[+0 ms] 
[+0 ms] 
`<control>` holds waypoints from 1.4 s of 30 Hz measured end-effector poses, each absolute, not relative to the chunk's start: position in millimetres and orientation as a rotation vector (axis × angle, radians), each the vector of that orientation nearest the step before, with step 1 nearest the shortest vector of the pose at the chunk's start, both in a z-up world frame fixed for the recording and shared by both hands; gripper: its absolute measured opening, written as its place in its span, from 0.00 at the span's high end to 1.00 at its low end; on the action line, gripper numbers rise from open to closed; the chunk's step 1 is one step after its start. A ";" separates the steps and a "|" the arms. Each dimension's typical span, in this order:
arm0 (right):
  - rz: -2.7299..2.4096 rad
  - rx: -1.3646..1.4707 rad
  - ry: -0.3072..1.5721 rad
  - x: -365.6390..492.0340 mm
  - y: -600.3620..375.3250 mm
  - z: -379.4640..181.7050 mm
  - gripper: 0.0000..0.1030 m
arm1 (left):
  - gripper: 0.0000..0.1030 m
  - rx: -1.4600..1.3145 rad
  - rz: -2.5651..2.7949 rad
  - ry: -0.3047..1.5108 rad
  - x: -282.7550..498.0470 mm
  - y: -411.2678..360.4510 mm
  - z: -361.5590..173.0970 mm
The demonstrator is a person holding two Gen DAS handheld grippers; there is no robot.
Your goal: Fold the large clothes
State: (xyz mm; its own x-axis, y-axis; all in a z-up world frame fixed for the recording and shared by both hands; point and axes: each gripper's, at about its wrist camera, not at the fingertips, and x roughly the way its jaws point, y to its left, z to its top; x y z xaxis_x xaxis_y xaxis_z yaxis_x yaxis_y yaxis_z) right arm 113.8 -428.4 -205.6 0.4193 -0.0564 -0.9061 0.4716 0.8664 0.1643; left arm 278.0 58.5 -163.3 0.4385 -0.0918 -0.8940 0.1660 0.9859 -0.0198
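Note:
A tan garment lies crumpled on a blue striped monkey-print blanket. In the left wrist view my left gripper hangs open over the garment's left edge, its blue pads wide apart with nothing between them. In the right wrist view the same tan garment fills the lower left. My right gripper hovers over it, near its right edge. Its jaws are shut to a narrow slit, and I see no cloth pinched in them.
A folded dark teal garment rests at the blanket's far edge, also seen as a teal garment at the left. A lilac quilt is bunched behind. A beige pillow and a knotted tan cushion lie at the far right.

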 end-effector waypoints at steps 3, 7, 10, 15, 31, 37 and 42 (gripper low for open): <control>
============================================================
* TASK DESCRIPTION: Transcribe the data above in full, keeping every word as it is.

* RESULT FOR THIS EXERCISE:
[+0 ms] 
[+0 ms] 
`<control>` holds waypoints from 1.4 s of 30 Hz measured end-effector poses, each absolute, not relative to the chunk's start: position in millimetres and orientation as a rotation vector (axis × angle, radians), each the vector of that orientation nearest the step before, with step 1 nearest the shortest vector of the pose at the chunk's start, both in a z-up world frame fixed for the recording and shared by both hands; gripper: its absolute measured opening, written as its place in its span, from 0.00 at the span's high end to 1.00 at its low end; on the action line, gripper numbers rise from open to closed; the chunk's step 1 is one step after its start. A ";" separates the steps and a "|" the arms. Each dimension's typical span, in this order:
arm0 (right):
  - rz: -2.7299..2.4096 rad
  - rx: -1.3646..1.4707 rad
  - ry: -0.3072..1.5721 rad
  - x: -365.6390..492.0340 mm
  - y: -600.3620..375.3250 mm
  - z: -379.4640..181.7050 mm
  - gripper: 0.0000..0.1030 m
arm1 (left):
  - gripper: 0.0000..0.1030 m
  - rx: -1.4600..1.3145 rad
  - rz: -2.5651..2.7949 rad
  - ry: -0.3047..1.5108 rad
  - x: -282.7550..498.0470 mm
  - y: -411.2678..360.4510 mm
  - z: -361.5590..173.0970 mm
The demonstrator is a person holding two Gen DAS handheld grippers; there is no robot.
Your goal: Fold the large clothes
State: (xyz mm; its own x-axis, y-axis; all in a z-up world frame fixed for the recording and shared by both hands; point and axes: each gripper's, at about its wrist camera, not at the fingertips, and x roughly the way its jaws point, y to its left, z to its top; x y z xaxis_x xaxis_y xaxis_z yaxis_x yaxis_y yaxis_z) right arm 113.8 -428.4 -205.6 0.4193 -0.0564 -0.9061 0.4716 0.8664 0.1643; left arm 278.0 58.5 -163.3 0.4385 -0.0918 -0.8940 0.1660 0.9859 -0.0198
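Note:
A tan garment lies crumpled on a blue striped monkey-print blanket. In the left wrist view my left gripper hangs open over the garment's left edge, its blue pads wide apart with nothing between them. In the right wrist view the same tan garment fills the lower left. My right gripper hovers over it, near its right edge. Its jaws are shut to a narrow slit, and I see no cloth pinched in them.
A folded dark teal garment rests at the blanket's far edge, also seen as a teal garment at the left. A lilac quilt is bunched behind. A beige pillow and a knotted tan cushion lie at the far right.
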
 end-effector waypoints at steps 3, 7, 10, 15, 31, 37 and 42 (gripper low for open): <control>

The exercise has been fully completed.